*Exercise data:*
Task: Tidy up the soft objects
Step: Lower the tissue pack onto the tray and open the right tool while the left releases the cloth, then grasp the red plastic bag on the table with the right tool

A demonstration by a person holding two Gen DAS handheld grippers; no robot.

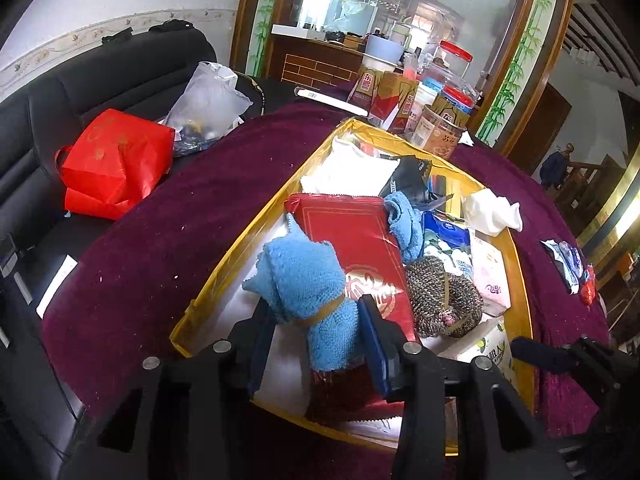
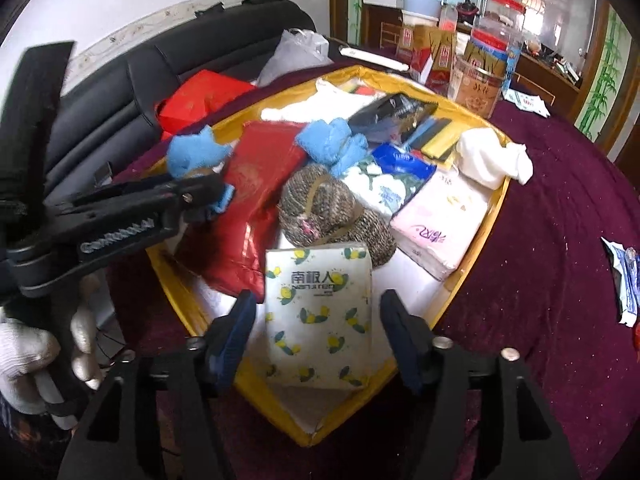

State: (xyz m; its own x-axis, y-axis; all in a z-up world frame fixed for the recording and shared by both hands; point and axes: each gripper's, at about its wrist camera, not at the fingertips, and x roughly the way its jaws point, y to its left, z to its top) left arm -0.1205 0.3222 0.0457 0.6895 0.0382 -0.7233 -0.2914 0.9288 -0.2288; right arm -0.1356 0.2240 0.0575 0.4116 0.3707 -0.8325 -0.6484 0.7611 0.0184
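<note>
A yellow-rimmed tray (image 1: pixel 240 248) (image 2: pixel 400 78) on the maroon tablecloth is packed with soft goods. A rolled blue towel (image 1: pixel 308 280) (image 2: pixel 192 156) with a band round it lies on a red packet (image 1: pixel 352 240). My left gripper (image 1: pixel 318 328) (image 2: pixel 212 196) stands open astride it, with a gap at the left pad. A lemon-print tissue pack (image 2: pixel 320 312) lies at the tray's near corner between the pads of my open right gripper (image 2: pixel 318 316), untouched on both sides. A second blue towel (image 1: pixel 404 224) and a brown knitted roll (image 2: pixel 320 208) lie mid-tray.
A pink tissue pack (image 2: pixel 440 220) and white cloth (image 2: pixel 492 160) sit along the tray's right side. Jars and cartons (image 1: pixel 440 128) stand behind the tray. A red bag (image 1: pixel 116 160) rests on the black sofa. Wrappers (image 2: pixel 624 284) lie on the cloth. A gloved hand (image 2: pixel 24 360) holds the left gripper.
</note>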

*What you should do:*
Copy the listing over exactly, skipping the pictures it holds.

*Expected answer:*
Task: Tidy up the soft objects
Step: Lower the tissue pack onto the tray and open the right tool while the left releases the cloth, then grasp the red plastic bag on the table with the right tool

A demonstration by a person holding two Gen DAS handheld grippers; no robot.


State: (xyz m; its own x-axis, y-axis; all in a z-up world frame fixed for the recording and shared by both hands; point and axes: each gripper's, at about its wrist camera, not at the fingertips, and x roughly the way its jaws point, y to its left, z to its top) left arm -0.1205 0.3222 0.0457 0.6895 0.0382 -0.7233 -0.2914 0.9288 -0.2288; right arm -0.1356 0.2240 0.0575 0.4116 0.3707 -0.8325 -0.6484 0.7611 0.0184
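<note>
A yellow-rimmed tray (image 1: pixel 240 248) (image 2: pixel 400 78) on the maroon tablecloth is packed with soft goods. A rolled blue towel (image 1: pixel 308 280) (image 2: pixel 192 156) with a band round it lies on a red packet (image 1: pixel 352 240). My left gripper (image 1: pixel 318 328) (image 2: pixel 212 196) stands open astride it, with a gap at the left pad. A lemon-print tissue pack (image 2: pixel 320 312) lies at the tray's near corner between the pads of my open right gripper (image 2: pixel 318 316), untouched on both sides. A second blue towel (image 1: pixel 404 224) and a brown knitted roll (image 2: pixel 320 208) lie mid-tray.
A pink tissue pack (image 2: pixel 440 220) and white cloth (image 2: pixel 492 160) sit along the tray's right side. Jars and cartons (image 1: pixel 440 128) stand behind the tray. A red bag (image 1: pixel 116 160) rests on the black sofa. Wrappers (image 2: pixel 624 284) lie on the cloth. A gloved hand (image 2: pixel 24 360) holds the left gripper.
</note>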

The exercise has been answered completely.